Content starts

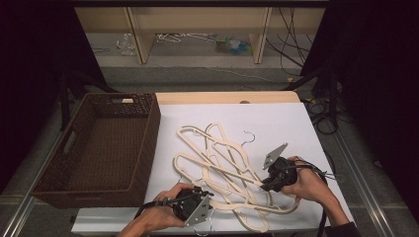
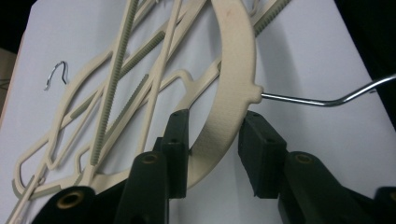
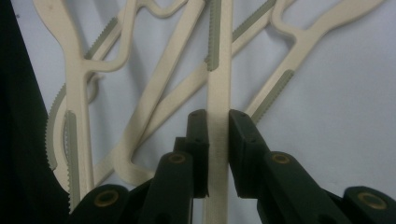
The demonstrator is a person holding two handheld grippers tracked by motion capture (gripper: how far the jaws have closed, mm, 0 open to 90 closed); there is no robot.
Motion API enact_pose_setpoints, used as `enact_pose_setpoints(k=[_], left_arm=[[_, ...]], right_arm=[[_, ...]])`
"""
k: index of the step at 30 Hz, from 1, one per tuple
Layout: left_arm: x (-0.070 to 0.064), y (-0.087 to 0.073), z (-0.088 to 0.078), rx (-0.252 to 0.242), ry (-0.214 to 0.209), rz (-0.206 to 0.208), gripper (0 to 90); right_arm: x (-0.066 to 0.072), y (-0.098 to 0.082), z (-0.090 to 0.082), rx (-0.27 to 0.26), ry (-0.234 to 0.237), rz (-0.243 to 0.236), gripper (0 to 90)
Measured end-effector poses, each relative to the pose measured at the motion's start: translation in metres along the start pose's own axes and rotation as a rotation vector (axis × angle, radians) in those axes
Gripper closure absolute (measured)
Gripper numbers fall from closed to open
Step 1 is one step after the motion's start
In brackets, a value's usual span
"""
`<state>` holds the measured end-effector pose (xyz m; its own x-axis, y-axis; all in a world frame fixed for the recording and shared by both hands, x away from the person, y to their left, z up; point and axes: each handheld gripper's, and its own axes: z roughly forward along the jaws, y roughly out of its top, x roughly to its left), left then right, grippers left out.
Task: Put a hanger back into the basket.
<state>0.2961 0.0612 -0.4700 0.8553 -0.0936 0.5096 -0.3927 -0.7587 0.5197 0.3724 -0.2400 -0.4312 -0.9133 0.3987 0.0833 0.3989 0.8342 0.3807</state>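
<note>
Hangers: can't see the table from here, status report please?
Right gripper shut on a hanger bar. Left gripper straddles a hanger neck, one pad off. Pile tangled; wicker basket waits left.

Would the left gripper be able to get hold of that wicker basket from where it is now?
Probably not right away: the left gripper has a cream hanger between its jaws. The wicker basket sits close on its left, nothing between.
</note>
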Motion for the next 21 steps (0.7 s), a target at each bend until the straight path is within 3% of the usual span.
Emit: enact_pose_setpoints(k=[1,3,5,8,12,16,19,21], left_arm=[[0.001,0.001,0.000,-0.012,-0.012,0.020,65.7],[0.000,0.000,-0.002,-0.019,-0.020,0.000,66.9],[-0.002,0.000,-0.002,-0.019,-0.022,0.011,68.3],[-0.002,0.004,-0.005,-0.026,-0.013,0.037,70.8],[0.002,0.013,-0.013,-0.078,0.004,0.060,75.2],[0.005,0.018,-0.017,-0.086,0.008,0.095,78.9],[0.008,0.021,-0.024,-0.114,0.031,0.105,82.6],[0.011,0.024,-0.029,-0.135,0.049,0.110,83.5]], right_arm=[[-0.001,-0.001,0.002,0.004,0.003,0.002,79.7],[-0.001,-0.002,0.005,0.017,0.012,0.004,79.6],[-0.003,-0.003,0.009,0.015,0.024,0.002,79.6],[-0.005,-0.005,0.011,0.020,0.035,0.015,79.5],[-0.006,-0.008,0.015,0.029,0.043,0.029,75.1],[-0.004,-0.008,0.008,0.007,0.053,0.067,66.3],[-0.004,-0.007,-0.011,-0.069,-0.006,0.094,56.5],[-0.004,-0.007,-0.015,-0.090,-0.015,0.105,55.6]])
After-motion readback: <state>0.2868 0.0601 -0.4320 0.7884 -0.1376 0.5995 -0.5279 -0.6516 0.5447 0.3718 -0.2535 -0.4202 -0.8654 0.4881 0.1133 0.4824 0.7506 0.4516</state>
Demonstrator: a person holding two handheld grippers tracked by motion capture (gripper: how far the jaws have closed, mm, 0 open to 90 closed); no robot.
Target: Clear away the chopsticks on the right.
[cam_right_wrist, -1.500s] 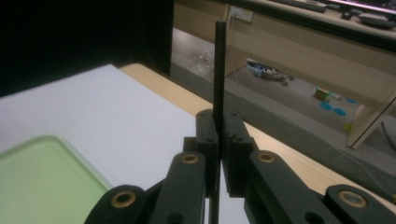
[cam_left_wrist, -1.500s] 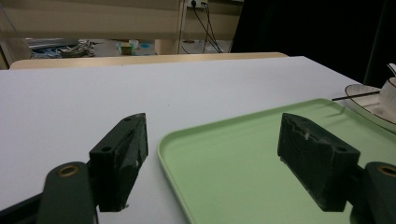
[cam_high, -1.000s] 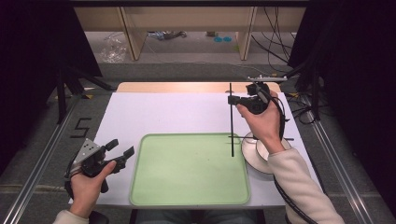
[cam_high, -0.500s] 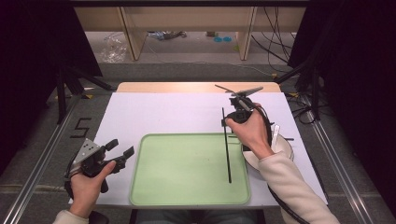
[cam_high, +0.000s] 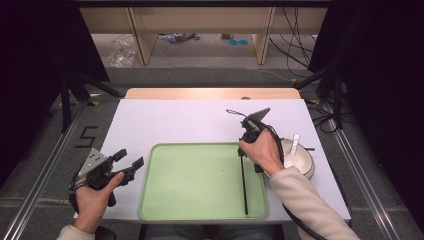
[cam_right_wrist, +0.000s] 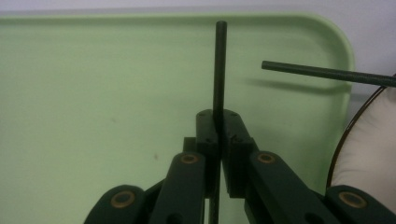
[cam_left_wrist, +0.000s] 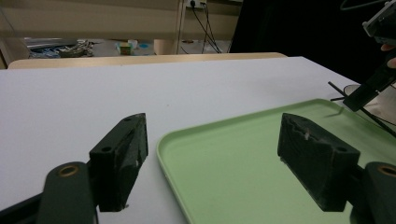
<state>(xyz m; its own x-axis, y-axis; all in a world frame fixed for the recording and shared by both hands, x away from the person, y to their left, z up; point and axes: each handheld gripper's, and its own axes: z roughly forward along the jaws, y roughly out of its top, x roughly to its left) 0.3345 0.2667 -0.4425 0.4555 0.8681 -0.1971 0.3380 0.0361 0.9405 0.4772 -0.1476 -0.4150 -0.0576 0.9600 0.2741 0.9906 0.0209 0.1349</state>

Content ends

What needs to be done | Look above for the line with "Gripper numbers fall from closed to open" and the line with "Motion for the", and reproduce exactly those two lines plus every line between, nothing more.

Reply to the task |
Gripper numbers fall from closed to open
Step 1 is one step after the motion's start
In brackets, a value's usual span
"""
`<state>` holds the measured end-effector pose (xyz m; its own x-axis, y-axis; all in a world frame fixed for the recording and shared by both hands, x away from the person, y to their left, z up; point and axes: each handheld gripper's, and its own axes: z roughly forward along the jaws, y roughly out of its top, x roughly to its left), left then right, grippers left out.
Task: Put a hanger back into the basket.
<state>0.2961 0.0612 -0.4700 0.8553 -0.0936 0.5096 -0.3927 -0.7587 0.5197 0.3724 -0.2400 -0.4312 -0.9133 0.3987 0.0833 0.3989 0.8342 0.3807</state>
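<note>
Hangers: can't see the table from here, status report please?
Right gripper shut on a hanger bar. Left gripper straddles a hanger neck, one pad off. Pile tangled; wicker basket waits left.

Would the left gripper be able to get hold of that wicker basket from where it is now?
Probably not right away: the left gripper has a cream hanger between its jaws. The wicker basket sits close on its left, nothing between.
</note>
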Motion for the next 21 steps (0.7 s), a target at each bend until the straight path is within 3% of the usual span.

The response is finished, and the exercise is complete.